Records contained in a dataset
◇ ◇ ◇ ◇

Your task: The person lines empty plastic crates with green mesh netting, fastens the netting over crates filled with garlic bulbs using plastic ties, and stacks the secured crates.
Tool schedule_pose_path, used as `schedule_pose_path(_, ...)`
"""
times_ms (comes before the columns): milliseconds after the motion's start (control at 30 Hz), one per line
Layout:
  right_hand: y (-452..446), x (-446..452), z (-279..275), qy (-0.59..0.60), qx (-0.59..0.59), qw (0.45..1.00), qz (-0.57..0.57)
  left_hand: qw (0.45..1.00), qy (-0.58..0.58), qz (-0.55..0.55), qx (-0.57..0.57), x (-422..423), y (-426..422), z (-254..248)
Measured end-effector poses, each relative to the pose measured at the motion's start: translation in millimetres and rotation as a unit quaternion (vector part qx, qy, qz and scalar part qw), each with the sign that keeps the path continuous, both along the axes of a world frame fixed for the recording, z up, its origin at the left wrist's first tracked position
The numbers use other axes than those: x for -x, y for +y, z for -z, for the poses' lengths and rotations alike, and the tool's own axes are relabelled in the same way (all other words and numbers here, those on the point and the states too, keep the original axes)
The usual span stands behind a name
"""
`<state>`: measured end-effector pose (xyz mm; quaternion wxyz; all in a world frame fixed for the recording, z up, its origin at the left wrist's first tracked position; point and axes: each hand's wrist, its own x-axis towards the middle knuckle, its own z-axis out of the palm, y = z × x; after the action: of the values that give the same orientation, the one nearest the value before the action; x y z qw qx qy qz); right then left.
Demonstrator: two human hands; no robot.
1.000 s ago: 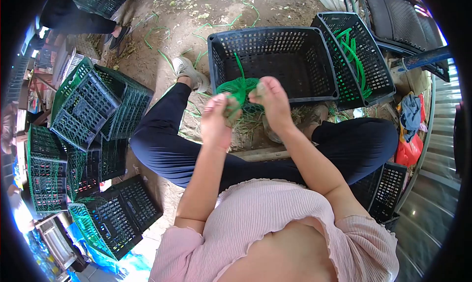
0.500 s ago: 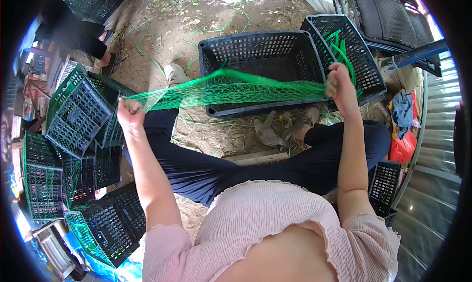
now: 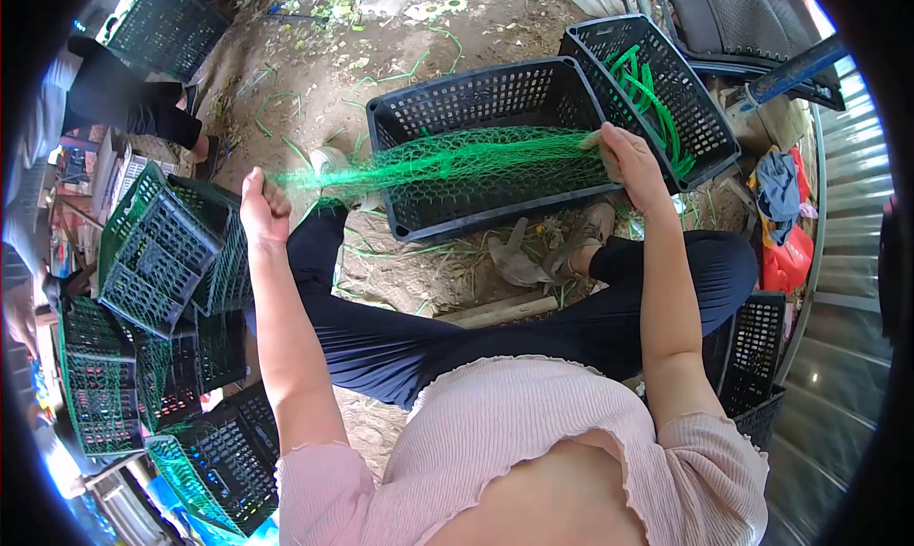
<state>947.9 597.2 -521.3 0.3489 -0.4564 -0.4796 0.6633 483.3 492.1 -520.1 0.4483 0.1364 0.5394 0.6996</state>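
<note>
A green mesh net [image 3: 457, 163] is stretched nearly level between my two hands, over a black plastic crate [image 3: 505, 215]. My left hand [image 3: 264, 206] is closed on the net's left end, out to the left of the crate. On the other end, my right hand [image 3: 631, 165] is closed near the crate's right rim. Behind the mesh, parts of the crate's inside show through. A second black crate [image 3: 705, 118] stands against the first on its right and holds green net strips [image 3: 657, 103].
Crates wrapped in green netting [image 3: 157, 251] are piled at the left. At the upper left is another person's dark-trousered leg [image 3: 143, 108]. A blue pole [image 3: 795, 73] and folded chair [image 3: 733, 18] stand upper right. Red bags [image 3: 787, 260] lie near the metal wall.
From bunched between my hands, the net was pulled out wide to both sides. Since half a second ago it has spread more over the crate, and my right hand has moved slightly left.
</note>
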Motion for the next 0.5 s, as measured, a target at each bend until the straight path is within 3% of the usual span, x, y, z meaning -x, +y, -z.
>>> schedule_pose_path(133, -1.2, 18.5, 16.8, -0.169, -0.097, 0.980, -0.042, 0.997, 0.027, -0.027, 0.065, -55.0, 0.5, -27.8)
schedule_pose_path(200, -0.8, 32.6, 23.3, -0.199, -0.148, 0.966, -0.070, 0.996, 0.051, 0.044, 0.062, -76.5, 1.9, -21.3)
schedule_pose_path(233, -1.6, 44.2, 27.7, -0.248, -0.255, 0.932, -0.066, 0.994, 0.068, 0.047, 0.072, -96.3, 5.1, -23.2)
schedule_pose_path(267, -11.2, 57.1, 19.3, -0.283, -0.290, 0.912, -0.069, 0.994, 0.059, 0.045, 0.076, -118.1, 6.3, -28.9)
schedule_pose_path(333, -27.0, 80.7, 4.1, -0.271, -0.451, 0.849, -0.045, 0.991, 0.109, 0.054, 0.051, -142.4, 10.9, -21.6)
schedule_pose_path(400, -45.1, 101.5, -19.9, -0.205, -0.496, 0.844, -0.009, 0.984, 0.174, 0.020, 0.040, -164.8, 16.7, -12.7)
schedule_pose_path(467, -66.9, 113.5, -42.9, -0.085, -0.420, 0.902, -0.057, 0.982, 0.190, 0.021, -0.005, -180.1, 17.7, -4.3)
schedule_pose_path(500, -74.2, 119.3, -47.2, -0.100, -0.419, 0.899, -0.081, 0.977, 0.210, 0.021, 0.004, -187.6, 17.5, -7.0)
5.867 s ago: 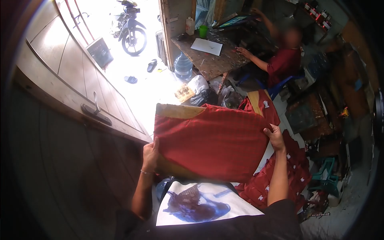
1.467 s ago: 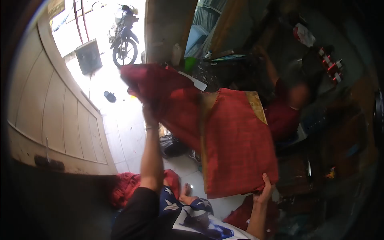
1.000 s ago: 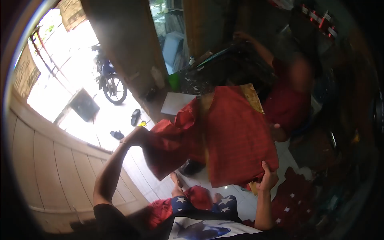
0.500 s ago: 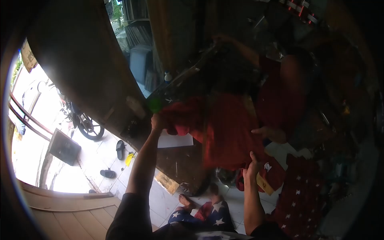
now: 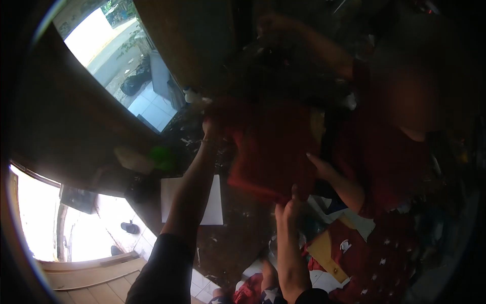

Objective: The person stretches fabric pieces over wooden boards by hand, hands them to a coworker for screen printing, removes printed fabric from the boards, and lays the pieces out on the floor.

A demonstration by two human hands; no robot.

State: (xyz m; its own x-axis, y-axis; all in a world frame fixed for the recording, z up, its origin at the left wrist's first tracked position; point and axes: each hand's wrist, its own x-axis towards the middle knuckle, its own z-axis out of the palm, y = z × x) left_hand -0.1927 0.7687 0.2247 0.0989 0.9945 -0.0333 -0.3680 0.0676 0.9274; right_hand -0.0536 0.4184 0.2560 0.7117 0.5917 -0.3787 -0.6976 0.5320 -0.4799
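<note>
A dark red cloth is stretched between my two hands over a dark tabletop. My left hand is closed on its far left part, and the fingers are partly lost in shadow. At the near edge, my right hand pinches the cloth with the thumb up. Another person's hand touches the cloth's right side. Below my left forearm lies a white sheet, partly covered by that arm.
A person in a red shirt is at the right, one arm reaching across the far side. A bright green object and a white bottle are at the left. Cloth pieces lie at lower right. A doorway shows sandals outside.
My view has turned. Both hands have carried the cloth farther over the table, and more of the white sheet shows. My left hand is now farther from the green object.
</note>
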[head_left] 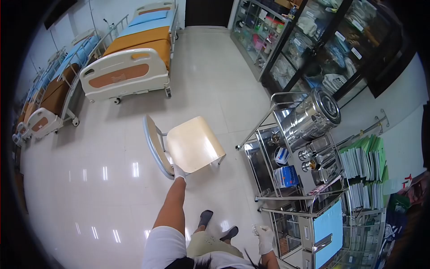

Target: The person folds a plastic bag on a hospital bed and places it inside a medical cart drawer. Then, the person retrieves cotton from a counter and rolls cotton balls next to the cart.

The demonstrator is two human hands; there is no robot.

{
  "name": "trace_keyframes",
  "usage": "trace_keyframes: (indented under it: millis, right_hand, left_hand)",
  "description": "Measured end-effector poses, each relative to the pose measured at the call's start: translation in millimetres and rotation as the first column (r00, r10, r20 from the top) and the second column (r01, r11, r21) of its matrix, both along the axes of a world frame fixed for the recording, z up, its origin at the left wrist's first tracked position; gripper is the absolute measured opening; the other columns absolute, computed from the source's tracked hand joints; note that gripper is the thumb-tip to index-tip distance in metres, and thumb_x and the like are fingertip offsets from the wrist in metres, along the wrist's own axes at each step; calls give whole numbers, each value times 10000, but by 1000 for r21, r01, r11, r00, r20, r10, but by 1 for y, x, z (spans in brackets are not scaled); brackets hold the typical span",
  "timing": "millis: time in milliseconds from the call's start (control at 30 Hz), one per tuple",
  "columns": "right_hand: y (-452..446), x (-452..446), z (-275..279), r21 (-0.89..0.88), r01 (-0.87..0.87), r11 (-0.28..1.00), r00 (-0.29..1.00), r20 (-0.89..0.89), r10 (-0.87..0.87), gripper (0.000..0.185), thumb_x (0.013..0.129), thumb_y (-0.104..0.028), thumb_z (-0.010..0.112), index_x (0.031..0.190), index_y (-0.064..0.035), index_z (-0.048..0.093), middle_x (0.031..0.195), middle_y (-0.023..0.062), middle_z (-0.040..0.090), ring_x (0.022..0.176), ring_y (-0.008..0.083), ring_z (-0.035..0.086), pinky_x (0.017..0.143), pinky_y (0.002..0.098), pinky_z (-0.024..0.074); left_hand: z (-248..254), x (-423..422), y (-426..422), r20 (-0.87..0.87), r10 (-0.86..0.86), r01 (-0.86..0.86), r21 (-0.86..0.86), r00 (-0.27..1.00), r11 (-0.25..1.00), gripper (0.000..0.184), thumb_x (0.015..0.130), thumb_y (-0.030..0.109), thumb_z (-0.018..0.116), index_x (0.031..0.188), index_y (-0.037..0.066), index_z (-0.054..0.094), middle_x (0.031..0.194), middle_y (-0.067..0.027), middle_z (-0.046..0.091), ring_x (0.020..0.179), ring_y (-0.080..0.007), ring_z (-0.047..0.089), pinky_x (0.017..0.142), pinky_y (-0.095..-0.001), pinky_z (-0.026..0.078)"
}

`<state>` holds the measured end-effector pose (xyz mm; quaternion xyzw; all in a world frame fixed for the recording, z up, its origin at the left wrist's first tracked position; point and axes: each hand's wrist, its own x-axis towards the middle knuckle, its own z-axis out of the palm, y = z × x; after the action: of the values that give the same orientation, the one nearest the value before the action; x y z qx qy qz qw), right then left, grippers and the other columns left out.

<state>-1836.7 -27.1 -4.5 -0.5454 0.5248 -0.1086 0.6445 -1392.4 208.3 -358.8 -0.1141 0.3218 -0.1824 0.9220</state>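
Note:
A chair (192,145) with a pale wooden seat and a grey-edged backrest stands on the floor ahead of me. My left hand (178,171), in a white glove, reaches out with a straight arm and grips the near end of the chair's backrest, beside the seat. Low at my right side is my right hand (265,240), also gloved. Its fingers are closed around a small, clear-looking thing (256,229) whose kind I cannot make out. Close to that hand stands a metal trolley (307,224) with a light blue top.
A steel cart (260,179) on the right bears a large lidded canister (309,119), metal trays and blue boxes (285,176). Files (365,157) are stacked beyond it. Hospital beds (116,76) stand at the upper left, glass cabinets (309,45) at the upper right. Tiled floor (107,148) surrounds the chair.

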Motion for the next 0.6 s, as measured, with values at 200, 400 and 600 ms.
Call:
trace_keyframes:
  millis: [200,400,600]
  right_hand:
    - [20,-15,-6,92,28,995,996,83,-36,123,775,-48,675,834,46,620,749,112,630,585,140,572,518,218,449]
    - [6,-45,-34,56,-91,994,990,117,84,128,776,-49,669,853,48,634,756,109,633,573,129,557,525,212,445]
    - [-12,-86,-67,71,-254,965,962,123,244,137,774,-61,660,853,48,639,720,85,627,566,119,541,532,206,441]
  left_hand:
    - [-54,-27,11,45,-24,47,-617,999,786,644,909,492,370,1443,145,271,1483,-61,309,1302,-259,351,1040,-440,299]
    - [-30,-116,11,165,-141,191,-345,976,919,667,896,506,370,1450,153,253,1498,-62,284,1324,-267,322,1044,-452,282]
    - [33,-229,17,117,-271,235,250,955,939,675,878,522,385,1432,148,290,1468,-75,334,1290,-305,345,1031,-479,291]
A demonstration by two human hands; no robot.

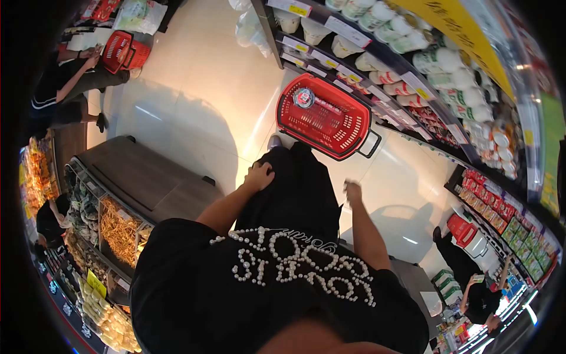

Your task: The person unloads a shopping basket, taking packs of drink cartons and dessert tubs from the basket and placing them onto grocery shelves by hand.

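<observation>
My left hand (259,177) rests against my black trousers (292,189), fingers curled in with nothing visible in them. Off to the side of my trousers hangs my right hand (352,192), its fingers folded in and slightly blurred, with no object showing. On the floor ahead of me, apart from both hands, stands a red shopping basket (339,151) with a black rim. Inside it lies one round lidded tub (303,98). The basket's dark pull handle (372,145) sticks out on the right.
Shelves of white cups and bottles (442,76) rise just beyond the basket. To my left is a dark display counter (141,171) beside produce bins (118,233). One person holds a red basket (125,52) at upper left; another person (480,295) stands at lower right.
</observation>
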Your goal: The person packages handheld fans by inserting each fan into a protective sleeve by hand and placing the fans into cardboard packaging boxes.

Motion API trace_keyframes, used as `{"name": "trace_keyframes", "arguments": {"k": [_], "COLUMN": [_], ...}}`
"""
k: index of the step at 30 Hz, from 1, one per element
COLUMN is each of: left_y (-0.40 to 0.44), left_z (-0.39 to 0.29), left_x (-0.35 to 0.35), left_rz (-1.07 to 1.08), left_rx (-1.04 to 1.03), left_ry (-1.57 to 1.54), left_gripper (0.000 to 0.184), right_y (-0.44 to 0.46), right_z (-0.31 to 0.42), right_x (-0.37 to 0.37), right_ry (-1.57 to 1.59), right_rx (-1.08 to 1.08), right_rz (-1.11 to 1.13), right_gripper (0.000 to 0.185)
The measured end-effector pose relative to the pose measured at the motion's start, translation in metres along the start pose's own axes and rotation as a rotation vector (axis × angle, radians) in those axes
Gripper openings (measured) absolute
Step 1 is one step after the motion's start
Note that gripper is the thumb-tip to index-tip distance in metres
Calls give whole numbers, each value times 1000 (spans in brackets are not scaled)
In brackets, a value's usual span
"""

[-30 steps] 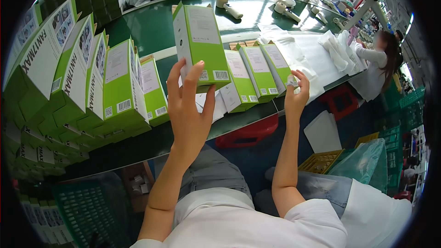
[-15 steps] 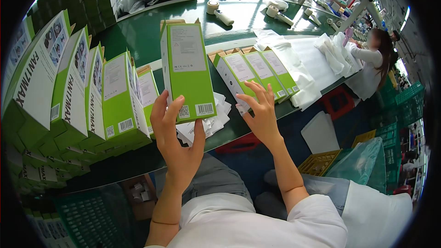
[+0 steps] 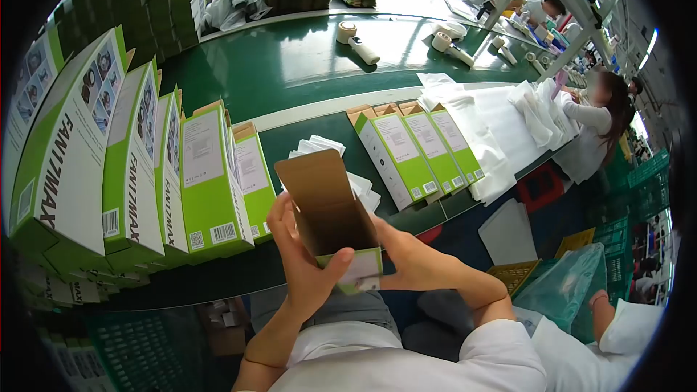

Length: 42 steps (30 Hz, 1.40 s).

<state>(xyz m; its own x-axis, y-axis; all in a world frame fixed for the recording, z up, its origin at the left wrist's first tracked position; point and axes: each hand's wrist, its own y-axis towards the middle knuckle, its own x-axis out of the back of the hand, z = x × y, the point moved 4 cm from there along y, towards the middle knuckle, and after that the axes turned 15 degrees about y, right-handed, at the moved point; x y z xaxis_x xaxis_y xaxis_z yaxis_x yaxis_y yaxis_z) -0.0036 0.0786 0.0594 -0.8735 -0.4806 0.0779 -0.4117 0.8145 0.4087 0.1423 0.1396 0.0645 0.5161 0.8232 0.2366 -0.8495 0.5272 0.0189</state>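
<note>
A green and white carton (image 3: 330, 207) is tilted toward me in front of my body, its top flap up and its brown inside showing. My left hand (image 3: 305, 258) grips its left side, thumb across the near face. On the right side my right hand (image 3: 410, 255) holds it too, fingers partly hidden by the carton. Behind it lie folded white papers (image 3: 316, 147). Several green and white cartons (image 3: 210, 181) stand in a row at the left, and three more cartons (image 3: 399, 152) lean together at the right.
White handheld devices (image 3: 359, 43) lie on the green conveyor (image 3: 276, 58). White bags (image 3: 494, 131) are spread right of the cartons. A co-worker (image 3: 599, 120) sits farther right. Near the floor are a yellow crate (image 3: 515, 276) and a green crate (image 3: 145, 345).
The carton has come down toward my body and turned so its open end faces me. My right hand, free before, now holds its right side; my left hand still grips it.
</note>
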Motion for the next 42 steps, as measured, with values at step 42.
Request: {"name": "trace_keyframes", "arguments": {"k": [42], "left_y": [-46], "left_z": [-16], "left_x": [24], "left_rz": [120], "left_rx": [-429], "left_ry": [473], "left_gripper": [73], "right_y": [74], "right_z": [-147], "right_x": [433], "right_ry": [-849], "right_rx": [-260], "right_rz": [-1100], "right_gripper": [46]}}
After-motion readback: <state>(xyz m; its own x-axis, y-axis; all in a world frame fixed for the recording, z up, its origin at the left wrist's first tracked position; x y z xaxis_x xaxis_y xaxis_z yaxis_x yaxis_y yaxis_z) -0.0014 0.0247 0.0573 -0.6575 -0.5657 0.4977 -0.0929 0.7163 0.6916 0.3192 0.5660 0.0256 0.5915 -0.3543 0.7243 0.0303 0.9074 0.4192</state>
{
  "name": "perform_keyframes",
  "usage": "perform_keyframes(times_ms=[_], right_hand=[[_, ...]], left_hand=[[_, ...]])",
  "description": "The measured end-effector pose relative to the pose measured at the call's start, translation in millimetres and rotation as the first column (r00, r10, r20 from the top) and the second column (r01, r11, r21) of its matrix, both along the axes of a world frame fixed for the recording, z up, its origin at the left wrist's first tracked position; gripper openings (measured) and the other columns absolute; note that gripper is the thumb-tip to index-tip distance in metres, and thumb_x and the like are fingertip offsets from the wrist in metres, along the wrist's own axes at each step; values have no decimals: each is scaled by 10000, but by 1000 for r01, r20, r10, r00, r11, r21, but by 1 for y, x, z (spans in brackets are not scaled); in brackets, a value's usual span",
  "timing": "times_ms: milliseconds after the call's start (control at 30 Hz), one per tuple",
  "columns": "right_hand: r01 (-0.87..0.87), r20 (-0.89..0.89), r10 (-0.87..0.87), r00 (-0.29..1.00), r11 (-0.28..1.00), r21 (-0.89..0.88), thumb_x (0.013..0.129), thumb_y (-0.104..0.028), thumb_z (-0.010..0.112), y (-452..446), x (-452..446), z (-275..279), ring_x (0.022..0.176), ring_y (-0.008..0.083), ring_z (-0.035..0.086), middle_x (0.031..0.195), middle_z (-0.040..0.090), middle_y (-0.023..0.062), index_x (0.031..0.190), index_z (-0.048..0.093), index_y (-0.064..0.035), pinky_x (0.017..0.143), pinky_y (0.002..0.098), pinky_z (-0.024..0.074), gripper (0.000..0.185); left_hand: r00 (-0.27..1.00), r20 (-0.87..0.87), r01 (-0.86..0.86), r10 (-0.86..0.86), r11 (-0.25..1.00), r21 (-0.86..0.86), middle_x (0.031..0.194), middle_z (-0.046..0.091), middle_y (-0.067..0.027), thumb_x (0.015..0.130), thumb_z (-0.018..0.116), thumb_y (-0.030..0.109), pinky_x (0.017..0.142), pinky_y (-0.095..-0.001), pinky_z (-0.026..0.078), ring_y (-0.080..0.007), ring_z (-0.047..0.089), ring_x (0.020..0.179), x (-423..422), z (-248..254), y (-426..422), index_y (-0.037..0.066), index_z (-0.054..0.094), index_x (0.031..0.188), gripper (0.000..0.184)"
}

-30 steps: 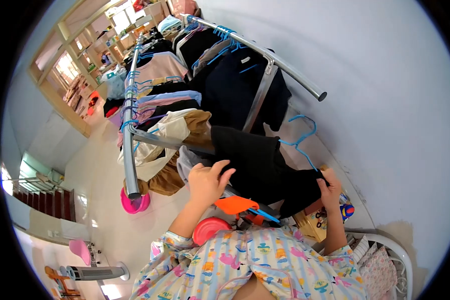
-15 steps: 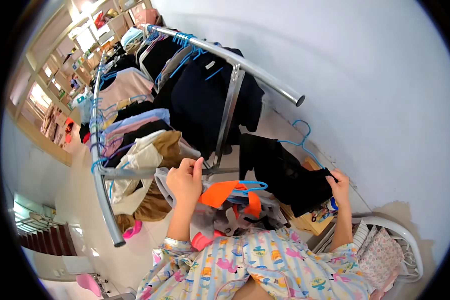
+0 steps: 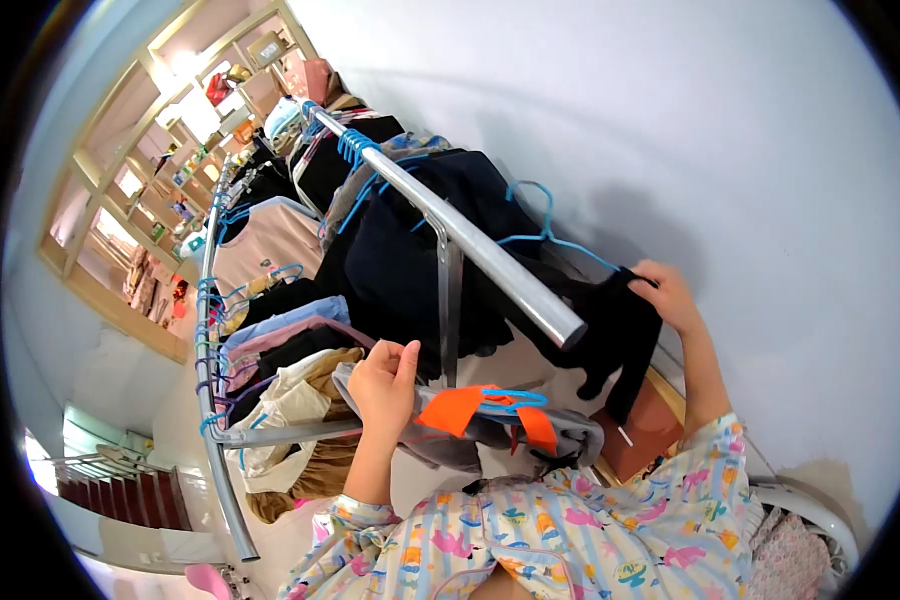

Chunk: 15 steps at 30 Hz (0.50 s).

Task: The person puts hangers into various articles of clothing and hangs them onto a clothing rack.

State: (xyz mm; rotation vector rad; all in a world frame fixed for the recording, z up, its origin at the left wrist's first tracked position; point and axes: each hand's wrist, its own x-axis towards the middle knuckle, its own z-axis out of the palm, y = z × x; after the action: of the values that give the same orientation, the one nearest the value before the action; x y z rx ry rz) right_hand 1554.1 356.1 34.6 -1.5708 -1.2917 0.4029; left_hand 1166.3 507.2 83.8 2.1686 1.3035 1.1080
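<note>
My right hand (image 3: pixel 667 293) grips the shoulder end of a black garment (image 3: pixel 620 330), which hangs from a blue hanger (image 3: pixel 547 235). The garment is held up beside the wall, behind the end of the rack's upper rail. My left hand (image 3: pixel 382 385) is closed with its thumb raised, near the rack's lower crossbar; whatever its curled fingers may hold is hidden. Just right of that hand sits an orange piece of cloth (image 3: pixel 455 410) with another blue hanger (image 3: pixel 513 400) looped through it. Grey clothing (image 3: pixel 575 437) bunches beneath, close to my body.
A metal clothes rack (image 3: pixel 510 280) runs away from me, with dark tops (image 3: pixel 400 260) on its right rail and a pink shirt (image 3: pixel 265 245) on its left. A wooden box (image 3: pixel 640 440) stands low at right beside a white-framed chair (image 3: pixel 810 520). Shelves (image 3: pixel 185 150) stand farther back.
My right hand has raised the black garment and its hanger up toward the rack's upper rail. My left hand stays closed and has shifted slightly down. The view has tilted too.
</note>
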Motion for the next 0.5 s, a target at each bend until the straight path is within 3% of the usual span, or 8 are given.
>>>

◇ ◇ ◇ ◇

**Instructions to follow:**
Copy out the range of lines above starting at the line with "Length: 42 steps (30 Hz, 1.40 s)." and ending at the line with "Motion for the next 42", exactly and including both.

**Solved problem:**
Length: 42 steps (30 Hz, 1.40 s).

<state>(xyz m; its own x-axis, y-axis; all in a world frame fixed for the recording, z up, its origin at the left wrist's first tracked position; point and axes: each hand's wrist, its own y-axis towards the middle knuckle, its own x-axis out of the back of the hand, z = x × y, the point moved 4 cm from there along y, towards the middle knuckle, and after that the axes turned 15 degrees about y, right-handed, at the moved point; x y z xaxis_x xaxis_y xaxis_z yaxis_x yaxis_y yaxis_z) -0.0036 0.0786 0.0594 -0.8735 -0.4806 0.0779 -0.4117 0.8145 0.4087 0.1423 0.1396 0.0645 0.5161 0.8232 0.2366 -0.8495 0.5272 0.0189</state>
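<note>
A green and white carton (image 3: 330, 207) is tilted toward me in front of my body, its top flap up and its brown inside showing. My left hand (image 3: 305, 258) grips its left side, thumb across the near face. On the right side my right hand (image 3: 410, 255) holds it too, fingers partly hidden by the carton. Behind it lie folded white papers (image 3: 316, 147). Several green and white cartons (image 3: 210, 181) stand in a row at the left, and three more cartons (image 3: 399, 152) lean together at the right.
White handheld devices (image 3: 359, 43) lie on the green conveyor (image 3: 276, 58). White bags (image 3: 494, 131) are spread right of the cartons. A co-worker (image 3: 599, 120) sits farther right. Near the floor are a yellow crate (image 3: 515, 276) and a green crate (image 3: 145, 345).
The carton has come down toward my body and turned so its open end faces me. My right hand, free before, now holds its right side; my left hand still grips it.
</note>
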Motion for the next 42 steps, as measured, with values at step 42.

What came before makes up the full response.